> _WHAT TO WORK ON_:
Give back exactly the stretch of data below from the line holding "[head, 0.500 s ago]" through the line holding "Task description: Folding", both ends included, and leave the remaining lines out.

==== DATASET CONTENT ====

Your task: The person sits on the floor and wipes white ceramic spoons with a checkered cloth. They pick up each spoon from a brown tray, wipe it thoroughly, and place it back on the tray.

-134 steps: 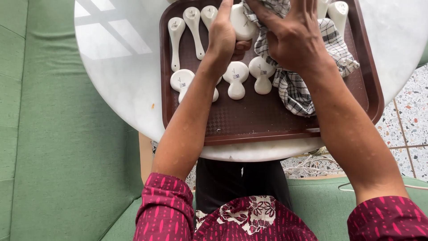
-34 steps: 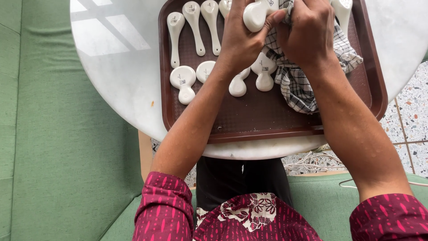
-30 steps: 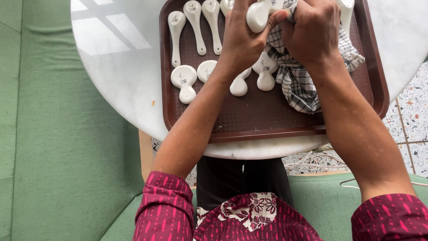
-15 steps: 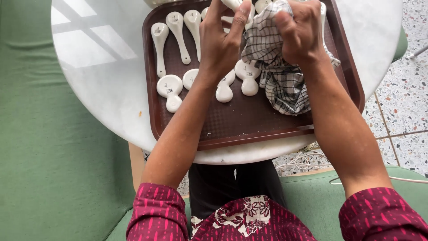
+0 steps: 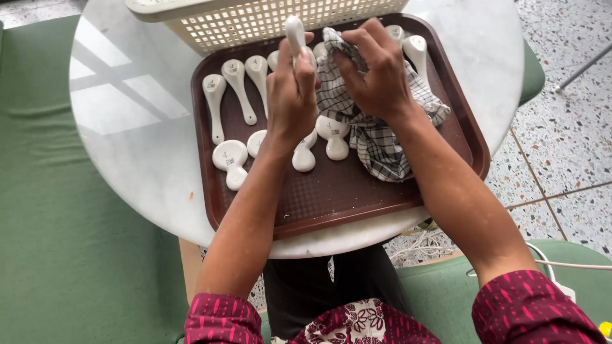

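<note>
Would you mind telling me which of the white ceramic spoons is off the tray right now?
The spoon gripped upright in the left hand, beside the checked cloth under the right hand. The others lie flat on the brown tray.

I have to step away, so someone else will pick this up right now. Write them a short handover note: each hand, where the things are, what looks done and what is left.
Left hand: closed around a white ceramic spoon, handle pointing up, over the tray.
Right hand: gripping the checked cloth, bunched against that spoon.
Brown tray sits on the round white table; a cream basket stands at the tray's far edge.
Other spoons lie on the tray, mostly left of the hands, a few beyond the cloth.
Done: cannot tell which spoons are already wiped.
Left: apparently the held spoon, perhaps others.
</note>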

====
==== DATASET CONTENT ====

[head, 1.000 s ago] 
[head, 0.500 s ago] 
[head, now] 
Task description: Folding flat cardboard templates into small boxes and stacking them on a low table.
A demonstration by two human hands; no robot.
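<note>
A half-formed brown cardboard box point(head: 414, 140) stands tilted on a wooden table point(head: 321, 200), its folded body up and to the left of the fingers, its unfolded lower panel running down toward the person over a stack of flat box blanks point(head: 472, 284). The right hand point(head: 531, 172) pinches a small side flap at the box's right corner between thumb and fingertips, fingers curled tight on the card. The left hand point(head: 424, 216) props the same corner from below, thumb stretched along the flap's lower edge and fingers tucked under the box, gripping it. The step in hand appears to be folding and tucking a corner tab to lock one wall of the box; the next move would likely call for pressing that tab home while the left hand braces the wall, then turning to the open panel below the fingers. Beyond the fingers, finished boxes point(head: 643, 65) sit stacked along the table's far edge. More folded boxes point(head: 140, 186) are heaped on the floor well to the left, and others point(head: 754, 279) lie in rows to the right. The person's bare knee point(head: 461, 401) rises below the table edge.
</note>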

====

> _TASK OUTPUT_:
[head, 0.500 s ago] 
[head, now] 
Task description: Folding flat cardboard templates into small boxes and stacking them on a low table.

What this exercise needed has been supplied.